**YOUR TASK**. Restate the opening lines of the material below word for word, stopping after the line that contains "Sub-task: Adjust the".

════════════════

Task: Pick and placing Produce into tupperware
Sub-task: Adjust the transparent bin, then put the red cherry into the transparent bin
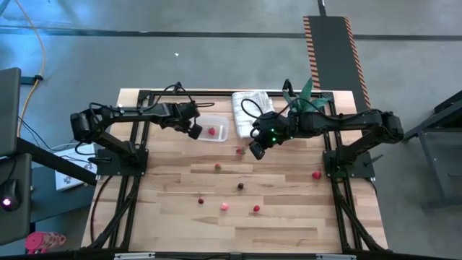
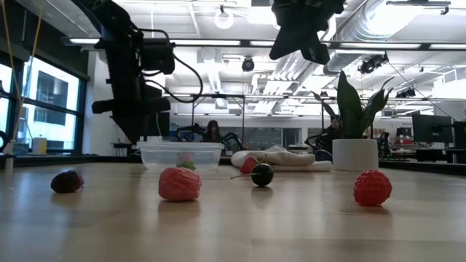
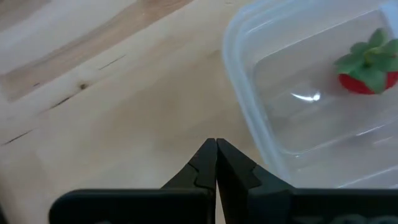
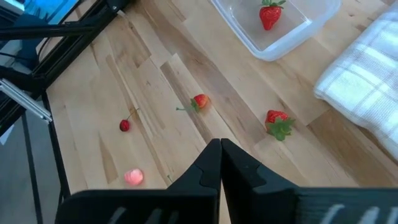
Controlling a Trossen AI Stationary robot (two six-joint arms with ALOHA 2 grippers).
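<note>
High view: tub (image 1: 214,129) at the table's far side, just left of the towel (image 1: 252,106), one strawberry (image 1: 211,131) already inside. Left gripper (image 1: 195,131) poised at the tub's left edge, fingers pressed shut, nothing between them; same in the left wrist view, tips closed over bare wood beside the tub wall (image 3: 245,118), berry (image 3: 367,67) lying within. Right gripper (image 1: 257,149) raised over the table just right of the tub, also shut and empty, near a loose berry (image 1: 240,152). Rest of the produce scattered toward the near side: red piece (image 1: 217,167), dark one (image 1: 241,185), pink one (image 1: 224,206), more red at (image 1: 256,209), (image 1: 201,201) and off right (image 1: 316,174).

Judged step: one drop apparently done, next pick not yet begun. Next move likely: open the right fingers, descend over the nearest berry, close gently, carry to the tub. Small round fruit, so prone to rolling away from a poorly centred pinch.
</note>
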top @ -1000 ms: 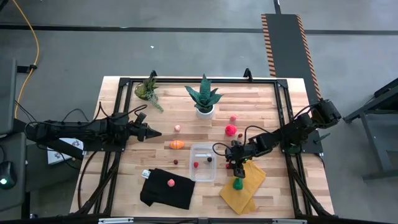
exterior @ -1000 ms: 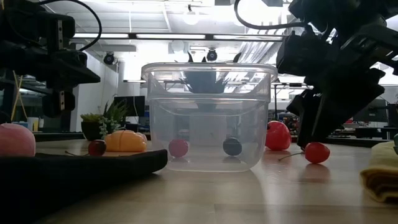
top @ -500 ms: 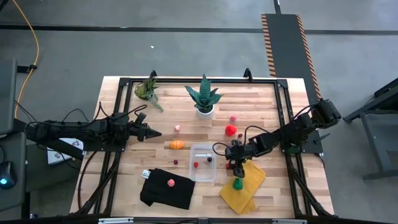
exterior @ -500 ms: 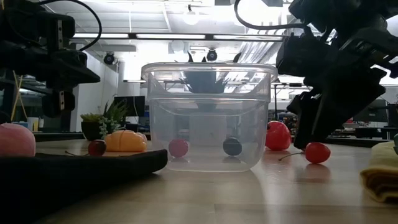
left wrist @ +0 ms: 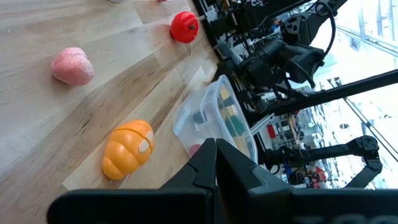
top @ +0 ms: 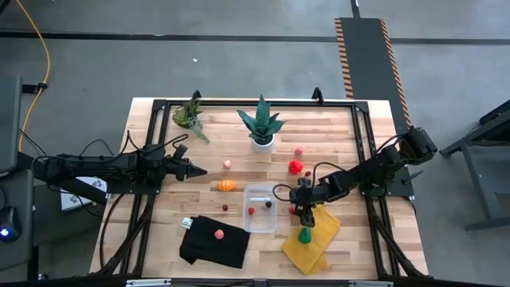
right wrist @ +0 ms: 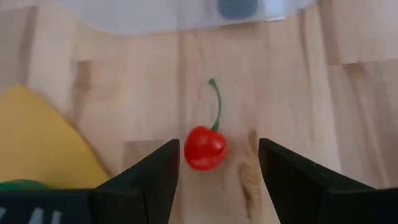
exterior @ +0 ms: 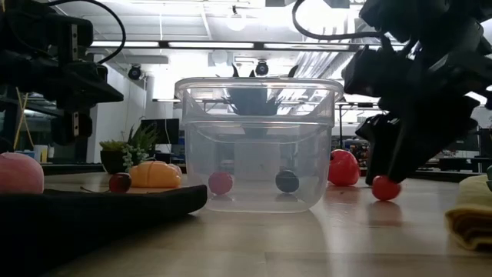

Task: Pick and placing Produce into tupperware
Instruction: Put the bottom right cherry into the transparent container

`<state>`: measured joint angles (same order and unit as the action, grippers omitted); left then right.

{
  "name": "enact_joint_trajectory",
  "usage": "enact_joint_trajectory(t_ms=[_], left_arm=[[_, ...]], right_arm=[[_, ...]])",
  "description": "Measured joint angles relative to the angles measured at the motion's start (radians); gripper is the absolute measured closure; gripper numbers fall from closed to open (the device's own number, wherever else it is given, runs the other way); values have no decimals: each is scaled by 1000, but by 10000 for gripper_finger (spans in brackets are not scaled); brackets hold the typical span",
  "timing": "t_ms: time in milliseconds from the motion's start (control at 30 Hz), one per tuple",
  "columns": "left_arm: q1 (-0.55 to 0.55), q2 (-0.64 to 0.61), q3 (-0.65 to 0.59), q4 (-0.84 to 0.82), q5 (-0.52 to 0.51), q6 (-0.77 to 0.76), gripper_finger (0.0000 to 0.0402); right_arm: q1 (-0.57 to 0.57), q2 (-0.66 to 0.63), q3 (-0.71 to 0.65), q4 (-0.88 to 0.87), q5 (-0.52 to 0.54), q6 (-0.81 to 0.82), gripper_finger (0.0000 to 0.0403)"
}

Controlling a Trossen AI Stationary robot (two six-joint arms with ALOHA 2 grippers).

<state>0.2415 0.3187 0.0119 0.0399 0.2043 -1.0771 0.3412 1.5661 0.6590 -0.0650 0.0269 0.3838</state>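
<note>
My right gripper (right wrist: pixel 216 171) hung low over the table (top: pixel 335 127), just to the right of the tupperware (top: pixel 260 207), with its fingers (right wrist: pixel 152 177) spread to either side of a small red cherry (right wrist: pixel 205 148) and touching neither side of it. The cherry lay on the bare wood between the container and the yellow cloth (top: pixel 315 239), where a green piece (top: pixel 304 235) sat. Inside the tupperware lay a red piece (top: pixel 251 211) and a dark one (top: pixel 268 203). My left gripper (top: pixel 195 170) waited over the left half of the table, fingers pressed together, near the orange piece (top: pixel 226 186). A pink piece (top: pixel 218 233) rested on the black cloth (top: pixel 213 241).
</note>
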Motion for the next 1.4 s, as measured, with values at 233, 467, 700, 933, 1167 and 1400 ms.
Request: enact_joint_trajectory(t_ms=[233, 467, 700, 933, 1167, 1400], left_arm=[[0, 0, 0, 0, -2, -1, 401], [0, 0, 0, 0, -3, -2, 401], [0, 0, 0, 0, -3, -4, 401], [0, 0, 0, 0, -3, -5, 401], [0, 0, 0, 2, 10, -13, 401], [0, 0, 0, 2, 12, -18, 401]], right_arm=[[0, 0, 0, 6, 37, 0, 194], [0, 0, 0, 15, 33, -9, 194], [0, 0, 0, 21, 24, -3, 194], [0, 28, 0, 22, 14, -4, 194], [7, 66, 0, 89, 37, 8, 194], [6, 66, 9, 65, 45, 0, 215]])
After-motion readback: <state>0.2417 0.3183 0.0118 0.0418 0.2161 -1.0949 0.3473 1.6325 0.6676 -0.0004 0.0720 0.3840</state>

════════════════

**EXPECTED ANSWER**.
Task: Pick and placing Produce into tupperware
Sub-task: Adjust the transparent bin, then put the red cherry into the transparent bin

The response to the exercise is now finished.